Chairman of the Senate Committee on Finance
- In office January 3, 1953 – January 3, 1955
- Preceded by: Walter F. George
- Succeeded by: Harry F. Byrd
- In office January 3, 1947 – January 3, 1949
- Preceded by: Walter F. George
- Succeeded by: Walter F. George

United States Senator from Colorado
- In office December 20, 1941 – January 3, 1957
- Preceded by: Alva B. Adams
- Succeeded by: John A. Carroll

Personal details
- Born: Eugene Donald Millikin February 12, 1891 Hamilton, Ohio, U.S.
- Died: July 26, 1958 (aged 67) Denver, Colorado, U.S.
- Party: Republican

= Eugene Millikin =

American politician (1891–1958)

Eugene Donald Millikin (February 12, 1891 – July 26, 1958) was a United States senator from Colorado who served as Senate Republican Conference chairperson from 1947 to 1956.

==Biography==
Born in Hamilton, Ohio, Millikin graduated from the law school of the University of Colorado at Boulder in 1913. He was admitted to the bar the same year and commenced practice in Salt Lake City, Utah.
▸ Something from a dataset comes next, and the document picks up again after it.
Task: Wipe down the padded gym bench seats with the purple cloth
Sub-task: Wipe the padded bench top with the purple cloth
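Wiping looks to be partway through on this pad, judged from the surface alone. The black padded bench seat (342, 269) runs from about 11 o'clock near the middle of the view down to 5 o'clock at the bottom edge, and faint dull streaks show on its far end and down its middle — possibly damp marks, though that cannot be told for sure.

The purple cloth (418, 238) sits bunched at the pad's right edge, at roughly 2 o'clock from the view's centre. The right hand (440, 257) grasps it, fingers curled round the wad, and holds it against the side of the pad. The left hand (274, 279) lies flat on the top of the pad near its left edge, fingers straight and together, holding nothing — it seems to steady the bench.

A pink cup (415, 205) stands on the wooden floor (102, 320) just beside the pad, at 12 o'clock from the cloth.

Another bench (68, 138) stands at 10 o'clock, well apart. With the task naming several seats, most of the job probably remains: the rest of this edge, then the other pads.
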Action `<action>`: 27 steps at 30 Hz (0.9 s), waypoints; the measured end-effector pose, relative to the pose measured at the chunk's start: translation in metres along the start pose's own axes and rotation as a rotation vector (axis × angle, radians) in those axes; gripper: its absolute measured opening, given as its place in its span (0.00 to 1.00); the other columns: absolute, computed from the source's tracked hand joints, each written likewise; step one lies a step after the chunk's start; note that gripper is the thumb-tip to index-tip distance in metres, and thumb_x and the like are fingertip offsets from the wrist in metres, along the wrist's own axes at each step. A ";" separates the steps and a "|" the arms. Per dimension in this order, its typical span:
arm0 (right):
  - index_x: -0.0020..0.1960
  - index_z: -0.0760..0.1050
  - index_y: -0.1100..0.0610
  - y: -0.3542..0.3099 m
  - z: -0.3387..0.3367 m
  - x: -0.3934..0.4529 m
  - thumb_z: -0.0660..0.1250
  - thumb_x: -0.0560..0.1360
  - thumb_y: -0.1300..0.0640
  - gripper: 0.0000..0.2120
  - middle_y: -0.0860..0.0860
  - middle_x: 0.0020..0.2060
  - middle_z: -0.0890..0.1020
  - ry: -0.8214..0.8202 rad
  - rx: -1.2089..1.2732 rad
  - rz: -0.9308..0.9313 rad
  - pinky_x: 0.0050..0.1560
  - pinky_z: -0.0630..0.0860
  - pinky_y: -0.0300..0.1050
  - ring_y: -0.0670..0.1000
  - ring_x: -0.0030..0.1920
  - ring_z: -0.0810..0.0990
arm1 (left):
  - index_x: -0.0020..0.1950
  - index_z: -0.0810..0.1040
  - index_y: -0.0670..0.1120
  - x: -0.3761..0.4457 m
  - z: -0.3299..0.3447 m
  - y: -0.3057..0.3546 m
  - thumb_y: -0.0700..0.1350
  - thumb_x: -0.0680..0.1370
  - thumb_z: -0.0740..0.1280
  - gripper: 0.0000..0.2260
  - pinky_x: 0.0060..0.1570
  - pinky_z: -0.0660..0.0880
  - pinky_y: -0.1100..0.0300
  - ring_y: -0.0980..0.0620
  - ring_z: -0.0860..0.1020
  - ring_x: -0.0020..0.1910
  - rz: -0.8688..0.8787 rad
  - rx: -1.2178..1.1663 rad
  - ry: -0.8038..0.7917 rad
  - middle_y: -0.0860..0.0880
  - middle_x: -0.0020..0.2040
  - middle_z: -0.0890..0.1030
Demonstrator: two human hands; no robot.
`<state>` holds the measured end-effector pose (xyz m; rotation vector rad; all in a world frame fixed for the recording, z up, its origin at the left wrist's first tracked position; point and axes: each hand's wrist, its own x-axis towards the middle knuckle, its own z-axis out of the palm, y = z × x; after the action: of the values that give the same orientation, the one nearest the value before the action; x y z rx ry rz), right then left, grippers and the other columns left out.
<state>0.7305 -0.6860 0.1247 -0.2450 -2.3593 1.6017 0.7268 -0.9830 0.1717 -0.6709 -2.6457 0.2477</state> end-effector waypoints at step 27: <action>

He entered politics and served as executive secretary to the Governor from 1915 to 1917. During World War I he enlisted as a private in the Colorado National Guard in 1917, saw action in France and was mustered out as a lieutenant colonel. Millikin resumed the practice of law in Denver, Colorado, and became president of Kinney-Coastal Oil.

Millikin was appointed by Governor Ralph Lawrence Carr on December 20, 1941, and subsequently elected on November 3, 1942, as a Republican to the United States Senate to fill the vacancy in the term ending January 3, 1945, caused by the death of Alva B. Adams. He was reelected in 1944 and 1950, and served in all from December 20, 1941, to January 3, 1957. (He was not a candidate for renomination in 1956).

He served as chairman of the U.S. Senate Committee on Finance, the Senate Republican Conference, the U.S. Senate Joint Committee on Internal Revenue Taxation.

Millikin identified with the conservative wing of the Senate GOP. He also voted for an FEPC bill in 1950 in addition to bolstering President Harry Truman's army desegregation.

In a meeting of the Joint Congressional Committee on Atomic Energy on July 20, 1949, he opposed - supported by Senator Arthur Vandenberg - a cooperation between the US and the UK in the production of atomic weapons because he believed that the American public opinion assumed that the US monopoly possession of atomic weapons gave the US a real advantage in an uncertain world.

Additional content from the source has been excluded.